▶ [ABOUT THIS TASK]:
Through the line that contains "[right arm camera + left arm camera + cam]", return the data below exactly, starting at its first line; leave the rest out.

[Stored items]
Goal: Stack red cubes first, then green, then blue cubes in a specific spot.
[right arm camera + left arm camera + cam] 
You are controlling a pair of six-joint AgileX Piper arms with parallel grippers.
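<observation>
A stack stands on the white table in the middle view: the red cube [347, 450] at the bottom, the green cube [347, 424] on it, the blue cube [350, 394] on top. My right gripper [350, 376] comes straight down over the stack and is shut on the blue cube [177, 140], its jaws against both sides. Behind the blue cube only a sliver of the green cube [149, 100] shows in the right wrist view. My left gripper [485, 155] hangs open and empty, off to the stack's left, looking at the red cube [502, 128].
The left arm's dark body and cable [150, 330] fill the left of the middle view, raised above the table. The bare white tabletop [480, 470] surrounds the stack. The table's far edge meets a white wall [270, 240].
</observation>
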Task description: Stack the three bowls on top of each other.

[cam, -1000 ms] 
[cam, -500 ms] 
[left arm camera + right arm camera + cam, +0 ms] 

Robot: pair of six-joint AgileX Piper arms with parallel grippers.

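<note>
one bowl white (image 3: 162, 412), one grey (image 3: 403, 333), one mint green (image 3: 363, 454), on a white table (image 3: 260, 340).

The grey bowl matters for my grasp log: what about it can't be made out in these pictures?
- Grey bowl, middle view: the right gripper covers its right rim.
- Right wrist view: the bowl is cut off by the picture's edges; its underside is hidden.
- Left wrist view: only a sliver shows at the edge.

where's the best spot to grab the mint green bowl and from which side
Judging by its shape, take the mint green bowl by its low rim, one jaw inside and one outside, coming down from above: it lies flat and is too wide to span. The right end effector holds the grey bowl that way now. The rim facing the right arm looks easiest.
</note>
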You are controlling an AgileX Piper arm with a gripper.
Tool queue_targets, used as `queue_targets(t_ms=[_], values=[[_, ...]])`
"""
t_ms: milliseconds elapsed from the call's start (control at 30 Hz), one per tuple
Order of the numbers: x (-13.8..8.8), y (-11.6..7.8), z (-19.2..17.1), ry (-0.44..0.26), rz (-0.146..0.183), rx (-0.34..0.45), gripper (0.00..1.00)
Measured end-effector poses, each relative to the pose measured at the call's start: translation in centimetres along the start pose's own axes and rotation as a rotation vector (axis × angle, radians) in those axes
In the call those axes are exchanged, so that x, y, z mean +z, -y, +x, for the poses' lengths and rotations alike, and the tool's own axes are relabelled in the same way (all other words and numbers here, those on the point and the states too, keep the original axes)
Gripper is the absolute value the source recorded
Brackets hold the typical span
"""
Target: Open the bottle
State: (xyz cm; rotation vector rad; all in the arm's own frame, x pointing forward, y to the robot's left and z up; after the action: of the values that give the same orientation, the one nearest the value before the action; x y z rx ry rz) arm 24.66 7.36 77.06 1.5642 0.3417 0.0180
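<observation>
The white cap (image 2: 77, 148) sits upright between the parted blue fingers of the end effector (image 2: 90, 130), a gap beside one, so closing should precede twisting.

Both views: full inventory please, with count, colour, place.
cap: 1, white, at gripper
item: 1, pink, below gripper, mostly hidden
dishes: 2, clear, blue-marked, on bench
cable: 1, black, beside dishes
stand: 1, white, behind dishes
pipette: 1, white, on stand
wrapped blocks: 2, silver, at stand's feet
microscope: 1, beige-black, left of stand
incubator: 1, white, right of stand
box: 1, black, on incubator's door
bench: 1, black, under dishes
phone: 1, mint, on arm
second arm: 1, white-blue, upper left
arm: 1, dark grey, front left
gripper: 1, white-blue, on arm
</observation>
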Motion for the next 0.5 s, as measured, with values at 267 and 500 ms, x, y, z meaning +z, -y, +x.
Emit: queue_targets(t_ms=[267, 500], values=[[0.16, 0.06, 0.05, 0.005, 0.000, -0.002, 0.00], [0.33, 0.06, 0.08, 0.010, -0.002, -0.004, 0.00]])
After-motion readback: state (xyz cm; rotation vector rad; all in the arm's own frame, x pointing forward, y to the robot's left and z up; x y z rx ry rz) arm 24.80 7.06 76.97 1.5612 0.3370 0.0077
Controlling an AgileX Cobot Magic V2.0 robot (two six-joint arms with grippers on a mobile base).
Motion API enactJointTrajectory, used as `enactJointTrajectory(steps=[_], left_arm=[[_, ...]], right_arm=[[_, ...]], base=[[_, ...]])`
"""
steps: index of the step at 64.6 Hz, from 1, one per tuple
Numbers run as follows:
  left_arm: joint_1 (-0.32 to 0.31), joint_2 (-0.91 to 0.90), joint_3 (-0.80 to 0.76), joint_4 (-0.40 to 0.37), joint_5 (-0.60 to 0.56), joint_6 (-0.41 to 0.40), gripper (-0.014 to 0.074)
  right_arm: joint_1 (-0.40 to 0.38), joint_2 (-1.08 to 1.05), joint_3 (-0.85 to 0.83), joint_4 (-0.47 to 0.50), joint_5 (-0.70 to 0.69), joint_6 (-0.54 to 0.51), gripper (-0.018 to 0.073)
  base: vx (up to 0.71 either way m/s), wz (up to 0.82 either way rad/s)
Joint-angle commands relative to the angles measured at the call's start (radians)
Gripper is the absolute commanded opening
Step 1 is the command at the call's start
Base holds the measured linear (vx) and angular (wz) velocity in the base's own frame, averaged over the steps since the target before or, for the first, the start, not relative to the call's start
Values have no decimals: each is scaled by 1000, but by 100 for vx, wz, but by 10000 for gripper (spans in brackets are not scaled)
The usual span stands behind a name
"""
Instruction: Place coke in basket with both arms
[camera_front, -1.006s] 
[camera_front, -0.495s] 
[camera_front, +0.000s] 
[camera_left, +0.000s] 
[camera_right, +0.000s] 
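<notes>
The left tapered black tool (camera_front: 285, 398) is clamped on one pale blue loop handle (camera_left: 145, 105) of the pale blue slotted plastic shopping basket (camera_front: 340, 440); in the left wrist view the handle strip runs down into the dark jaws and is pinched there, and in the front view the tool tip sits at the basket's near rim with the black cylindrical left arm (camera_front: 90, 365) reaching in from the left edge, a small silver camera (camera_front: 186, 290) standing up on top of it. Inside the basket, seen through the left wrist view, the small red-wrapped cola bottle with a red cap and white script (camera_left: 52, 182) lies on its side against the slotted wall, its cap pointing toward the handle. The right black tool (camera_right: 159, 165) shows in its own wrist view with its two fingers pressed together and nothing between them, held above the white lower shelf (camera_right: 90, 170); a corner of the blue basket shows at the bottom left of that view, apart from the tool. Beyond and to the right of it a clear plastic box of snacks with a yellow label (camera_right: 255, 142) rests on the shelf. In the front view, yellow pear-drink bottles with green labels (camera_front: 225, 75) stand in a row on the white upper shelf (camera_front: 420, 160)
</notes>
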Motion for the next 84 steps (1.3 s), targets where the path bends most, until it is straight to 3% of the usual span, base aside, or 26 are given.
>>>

▶ [EXPECTED ANSWER]:
Goal: Stack red cubes first, then green, then blue cubes in a specific spot.
[right arm camera + left arm camera + cam] 

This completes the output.